I could imagine, that something like this works:

Dimension: Case_Table.Case

KPI:

SUM(PU_FIRST(Activity_Table, PU_COUNT(Customer_Table, Contact_Table.Contact)))

It could even be, that, depending on your dimensions etc this works as KPI:

SUM(PU_COUNT(Customer_Table, Contact_Table.Contact))

Best Regards,

Benedict

P.S.: I have a solution in mind for the bonus challenge if this works, but you need to specify on how the case runtime is connected to the activities’ eventtimes & how they relate to which contact needs to be chosen. Thus e.g. if the case runtime is shorter than the timeframe between the first activity and last activity in a case etc.

1 Like

Thanks a lot for your reply @Bene!

Your proposed SUM(PU_COUNT(…,…)) solution works, and shows us the total number of contacts for the customer of a case! :+1:

Regarding the bonus challenge, which now becomes crucial.
The cases table has a start and end datetime field. And the contact end time should lie after case start, and before case end.
I tried the ‘obvious’ by extending your PU_COUNT with these conditions, but it failed with the ‘no common parent’ error:
SUM(PU_COUNT("CUSTOMER", "CONTACT"."ID", ("CONTACT"."ENDDATETIME" >= "CASE"."CREATIONDATETIME" AND "CONTCT"."CONTACTENDDATETIME" <= "CASE"."ENDDATETIME")))

Using the DATE_BETWEEN function fails with an ‘invalid PQL expression’ error.

The dimension currently is case, which we might change, but for now let’s try with case.
If need be we can take the first/last activity time to select the relevant contacts.

Looking forward to your bonus answer :smiley:

Hey Joos!

So I had the fear you were going to say something like this and actually I don’t see a 100% solution for this problem. What could work is this:

SUM(
PU_COUNT(“CUSTOMER”, “CONTACT”.“ID”,
PU_FIRST(“CUSTOMER”, “CASE”.“CREATIONDATETIME” ) <= “CONTACT”.“ENDDATETIME”
AND “CONTACT”.“ENDDATETIME” <= PU_FIRST(“CUSTOMER”, “CASE”.“ENDDATETIME” ))

Best Regards,

Benedict

1 Like

Hi Bene,

EDIT: issue not solved, see following post(s).

And I was fearing your reply to state that it couldn’t be done :frowning:
However, it does seem to work! :partying_face: I did not use the case characteristics of start/end time but looked at the first/last activity and took that timestamp. I still need to thoroughly validate the results, but I get results, which are not always 0, etc.

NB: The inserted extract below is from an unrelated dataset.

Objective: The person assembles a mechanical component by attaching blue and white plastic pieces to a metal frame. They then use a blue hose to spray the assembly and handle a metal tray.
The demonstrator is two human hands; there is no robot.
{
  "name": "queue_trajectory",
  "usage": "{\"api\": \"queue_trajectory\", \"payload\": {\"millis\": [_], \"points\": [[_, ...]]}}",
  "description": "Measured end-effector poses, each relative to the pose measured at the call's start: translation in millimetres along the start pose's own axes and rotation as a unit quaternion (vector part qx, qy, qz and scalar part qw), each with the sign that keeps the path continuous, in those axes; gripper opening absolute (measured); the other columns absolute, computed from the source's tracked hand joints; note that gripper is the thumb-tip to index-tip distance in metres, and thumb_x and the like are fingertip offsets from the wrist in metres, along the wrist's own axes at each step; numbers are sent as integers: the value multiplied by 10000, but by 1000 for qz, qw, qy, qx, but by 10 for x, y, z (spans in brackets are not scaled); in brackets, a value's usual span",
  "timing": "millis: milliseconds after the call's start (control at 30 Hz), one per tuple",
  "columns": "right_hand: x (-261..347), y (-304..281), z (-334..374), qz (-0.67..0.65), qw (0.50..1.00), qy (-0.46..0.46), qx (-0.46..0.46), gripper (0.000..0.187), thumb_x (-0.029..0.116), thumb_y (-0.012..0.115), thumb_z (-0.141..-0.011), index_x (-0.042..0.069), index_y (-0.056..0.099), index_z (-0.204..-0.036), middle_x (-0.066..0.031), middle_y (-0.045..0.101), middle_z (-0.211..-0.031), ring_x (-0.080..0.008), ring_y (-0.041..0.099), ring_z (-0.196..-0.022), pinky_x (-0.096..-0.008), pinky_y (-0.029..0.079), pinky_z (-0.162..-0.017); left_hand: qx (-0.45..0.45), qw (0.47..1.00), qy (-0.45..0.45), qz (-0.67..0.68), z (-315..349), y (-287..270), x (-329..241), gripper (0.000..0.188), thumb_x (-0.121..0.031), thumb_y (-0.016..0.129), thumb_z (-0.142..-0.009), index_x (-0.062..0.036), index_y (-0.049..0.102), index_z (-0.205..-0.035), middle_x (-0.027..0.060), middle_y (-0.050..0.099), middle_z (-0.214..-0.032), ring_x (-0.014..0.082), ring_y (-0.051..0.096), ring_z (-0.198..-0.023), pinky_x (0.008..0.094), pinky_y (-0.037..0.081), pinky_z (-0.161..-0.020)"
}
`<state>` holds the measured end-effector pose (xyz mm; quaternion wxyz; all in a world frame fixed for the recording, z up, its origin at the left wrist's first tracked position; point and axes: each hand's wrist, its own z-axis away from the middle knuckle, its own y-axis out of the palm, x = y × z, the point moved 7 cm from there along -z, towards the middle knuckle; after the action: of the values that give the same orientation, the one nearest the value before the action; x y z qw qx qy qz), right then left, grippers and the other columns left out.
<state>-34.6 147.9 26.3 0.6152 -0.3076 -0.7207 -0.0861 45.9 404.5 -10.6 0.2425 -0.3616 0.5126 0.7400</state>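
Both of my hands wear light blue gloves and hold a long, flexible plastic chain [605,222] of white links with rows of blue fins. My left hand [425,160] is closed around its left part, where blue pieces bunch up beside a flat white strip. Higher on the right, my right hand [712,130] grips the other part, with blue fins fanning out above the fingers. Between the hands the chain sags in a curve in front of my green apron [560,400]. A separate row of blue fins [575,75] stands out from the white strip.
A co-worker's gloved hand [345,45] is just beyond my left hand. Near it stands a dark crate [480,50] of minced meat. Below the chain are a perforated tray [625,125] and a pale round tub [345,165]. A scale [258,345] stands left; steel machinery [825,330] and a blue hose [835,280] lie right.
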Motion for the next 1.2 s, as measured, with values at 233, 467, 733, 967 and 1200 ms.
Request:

Regardless of the outcome, I would already like to thank you very much for helping me/us get our head around this! If we ever meet, I owe you a :beers:!

Hmz, sorry, posted the good news too soon :frowning: (the :beers: offer still stands though).

The PU_FIRST statements take the first case creation datetime of all cases for the customer. While this should be the creation datetime of the ‘current’ case (i.e. row). But changing to case of course raises the no common parent error.

I also get 0 as a result for most cases…

I’ll give it some more thought over the weekend and during coming week.
Any hints/tips/ideas/brainstorms in the meantime are more than welcome!

Haha, I will follow up on that :beer:

Yeah, I was fearing something like this. If you think about, it absolutely makes sense that the wrong information is drawn. If you take the event time over a PU_FIRST / PU_LAST statement you take the first / last respective event time for one customer out of all events he took part in and then paste it in all their contacts, which is not the information you want to use. Unfortunately the same thing will happen with a double PU_FIRST in order to get the CASE level information.

This is why we at Celonis try to configure our Data Models so everything references to the CASE table. You Could try this as a final solution, by creating a 1:N (CASE:Customer) Relationship to the CASE table with each customer for each case

I would like to provide an update on how we solved this issue of joining tables with an N:M (or many-to-many) relationship as it might help others.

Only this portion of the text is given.